§ **Task to complete**:
Would you output all the lines below precisely as they stand, leaving each picture out?

Data for the task: Begin

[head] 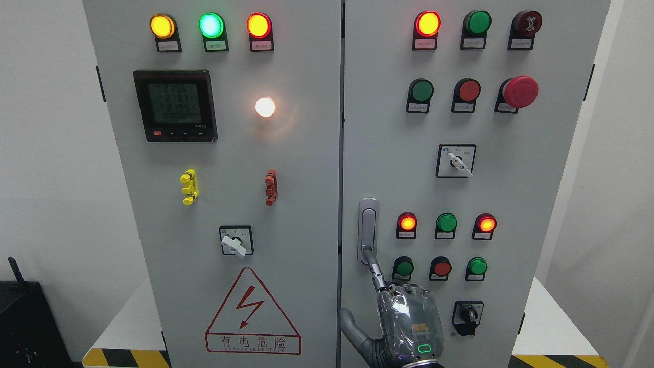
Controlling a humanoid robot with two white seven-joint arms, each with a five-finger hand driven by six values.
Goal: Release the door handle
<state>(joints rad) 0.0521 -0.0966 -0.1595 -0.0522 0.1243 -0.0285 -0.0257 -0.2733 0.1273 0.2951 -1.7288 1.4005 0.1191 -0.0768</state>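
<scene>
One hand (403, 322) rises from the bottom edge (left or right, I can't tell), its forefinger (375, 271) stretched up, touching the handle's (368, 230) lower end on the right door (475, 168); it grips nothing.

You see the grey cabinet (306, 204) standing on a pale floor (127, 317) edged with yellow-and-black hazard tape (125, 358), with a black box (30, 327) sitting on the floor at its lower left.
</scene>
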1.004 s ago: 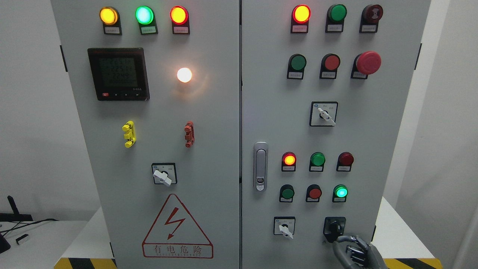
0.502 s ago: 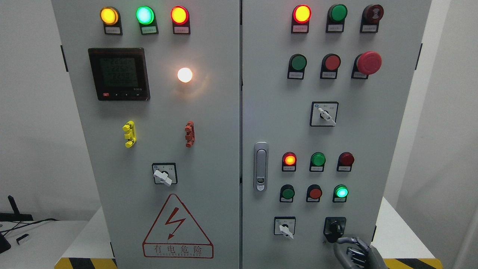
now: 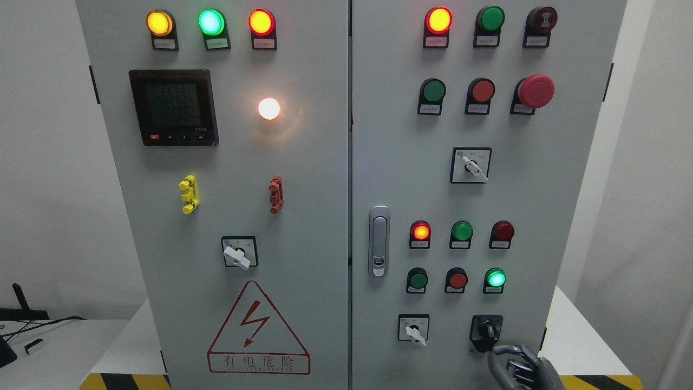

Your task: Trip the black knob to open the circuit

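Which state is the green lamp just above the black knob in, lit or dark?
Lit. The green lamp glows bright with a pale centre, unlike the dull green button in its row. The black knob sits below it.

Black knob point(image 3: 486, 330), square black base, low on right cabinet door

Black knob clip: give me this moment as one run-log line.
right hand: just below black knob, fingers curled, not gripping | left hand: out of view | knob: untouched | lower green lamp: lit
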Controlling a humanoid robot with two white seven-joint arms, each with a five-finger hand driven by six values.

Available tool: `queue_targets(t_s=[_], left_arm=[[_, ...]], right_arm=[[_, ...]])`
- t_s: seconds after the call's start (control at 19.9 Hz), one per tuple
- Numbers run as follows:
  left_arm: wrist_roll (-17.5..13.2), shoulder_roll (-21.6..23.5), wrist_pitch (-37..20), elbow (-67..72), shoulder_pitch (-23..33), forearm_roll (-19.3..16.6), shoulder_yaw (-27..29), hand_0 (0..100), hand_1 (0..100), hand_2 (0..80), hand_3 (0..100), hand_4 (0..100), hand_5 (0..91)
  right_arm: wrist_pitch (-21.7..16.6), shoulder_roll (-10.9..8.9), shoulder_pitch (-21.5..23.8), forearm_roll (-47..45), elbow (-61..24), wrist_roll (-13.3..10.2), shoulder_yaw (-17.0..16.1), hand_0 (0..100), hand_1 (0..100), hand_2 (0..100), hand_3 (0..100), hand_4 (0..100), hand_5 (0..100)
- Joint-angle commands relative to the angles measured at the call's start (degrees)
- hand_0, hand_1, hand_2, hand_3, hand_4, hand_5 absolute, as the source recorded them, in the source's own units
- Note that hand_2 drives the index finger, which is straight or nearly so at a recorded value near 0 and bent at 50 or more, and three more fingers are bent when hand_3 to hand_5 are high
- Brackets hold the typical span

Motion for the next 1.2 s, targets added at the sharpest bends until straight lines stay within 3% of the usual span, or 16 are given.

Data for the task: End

§ **Reply to the task**:
[head] 
Controlling a humanoid robot with two white seven-joint arms, each with a five-finger hand driven by six values.
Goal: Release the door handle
<state>(joints rad) 0.0521 -0.0966 -0.1595 -0.0522 0.1243 -0.0285 -0.0257 -0.2733 0.1273 0.2951 -1.7288 1.4005 0.1191 -0.0768</state>
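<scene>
One hand (403, 322) rises from the bottom edge (left or right, I can't tell), its forefinger (375, 271) stretched up, touching the handle's (368, 230) lower end on the right door (475, 168); it grips nothing.

You see the grey cabinet (306, 204) standing on a pale floor (127, 317) edged with yellow-and-black hazard tape (125, 358), with a black box (30, 327) sitting on the floor at its lower left.
</scene>
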1.004 s ago: 
0.502 s ago: 
now: 

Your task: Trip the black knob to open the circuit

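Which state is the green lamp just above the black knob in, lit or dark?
Lit. The green lamp glows bright with a pale centre, unlike the dull green button in its row. The black knob sits below it.

Black knob point(image 3: 486, 330), square black base, low on right cabinet door

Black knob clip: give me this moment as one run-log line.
right hand: just below black knob, fingers curled, not gripping | left hand: out of view | knob: untouched | lower green lamp: lit
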Controlling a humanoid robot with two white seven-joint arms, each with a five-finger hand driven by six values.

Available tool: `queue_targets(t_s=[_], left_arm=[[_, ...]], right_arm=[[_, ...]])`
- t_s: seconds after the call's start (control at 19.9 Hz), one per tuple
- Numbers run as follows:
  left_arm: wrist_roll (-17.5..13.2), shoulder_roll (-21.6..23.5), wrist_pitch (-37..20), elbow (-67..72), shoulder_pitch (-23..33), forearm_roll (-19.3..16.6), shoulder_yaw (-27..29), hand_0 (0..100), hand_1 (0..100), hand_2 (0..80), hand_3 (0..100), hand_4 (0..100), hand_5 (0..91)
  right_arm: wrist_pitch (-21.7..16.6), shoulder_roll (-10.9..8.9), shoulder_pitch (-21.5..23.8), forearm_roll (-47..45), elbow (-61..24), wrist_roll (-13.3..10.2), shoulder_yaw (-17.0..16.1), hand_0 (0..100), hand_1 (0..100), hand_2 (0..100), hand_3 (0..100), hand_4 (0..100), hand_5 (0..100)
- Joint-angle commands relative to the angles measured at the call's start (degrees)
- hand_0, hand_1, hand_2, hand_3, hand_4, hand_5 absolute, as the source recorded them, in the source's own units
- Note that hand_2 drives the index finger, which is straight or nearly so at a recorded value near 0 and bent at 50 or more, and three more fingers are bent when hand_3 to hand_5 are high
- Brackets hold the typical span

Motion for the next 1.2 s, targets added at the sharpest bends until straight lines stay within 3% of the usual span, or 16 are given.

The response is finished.